Zulkieflimansyah, le chef du PKS à l’Assemblée nationale (DPR, Dewan Perwakilan Rakyat), est quant à lui plutôt dubitatif en ce qui concerne les prises de position de son parti, qu’il décrit lui-même comme étant « entre le marteau et l’enclume ». C’est lui qui a insisté pour que le PKS se rende populaire, quitte à savoir parfois ne pas se montrer trop radical. En 2004, alors qu’il militait pour que l’Indonésie devienne un Etat islamique, le PKS a ainsi retiré de son programme pour les élections législatives ses revendications pour que seul l’islam soit reconnu en Indonésie.

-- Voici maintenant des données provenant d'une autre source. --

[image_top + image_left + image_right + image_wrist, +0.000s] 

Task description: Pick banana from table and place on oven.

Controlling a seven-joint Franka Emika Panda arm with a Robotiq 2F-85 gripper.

Zulkieflimansyah est également très conscient du rôle que peuvent jouer les stars adulées par le public indonésien lorsqu’elles acceptent de soutenir la campagne du PKS. On chuchote qu’Ahmad Herawan, gouverneur de Java-Ouest, a gagné les élections de 2008 grâce à la popularité de Dede Yusuf, acteur célèbre venu soutenir sa candidature. « Tout de suite, les gens viennent vers vous, vous serrent la main, admirent la star de cinéma et finalement, vous ramassez beaucoup d’argent », conclut Zulkieflimansyah.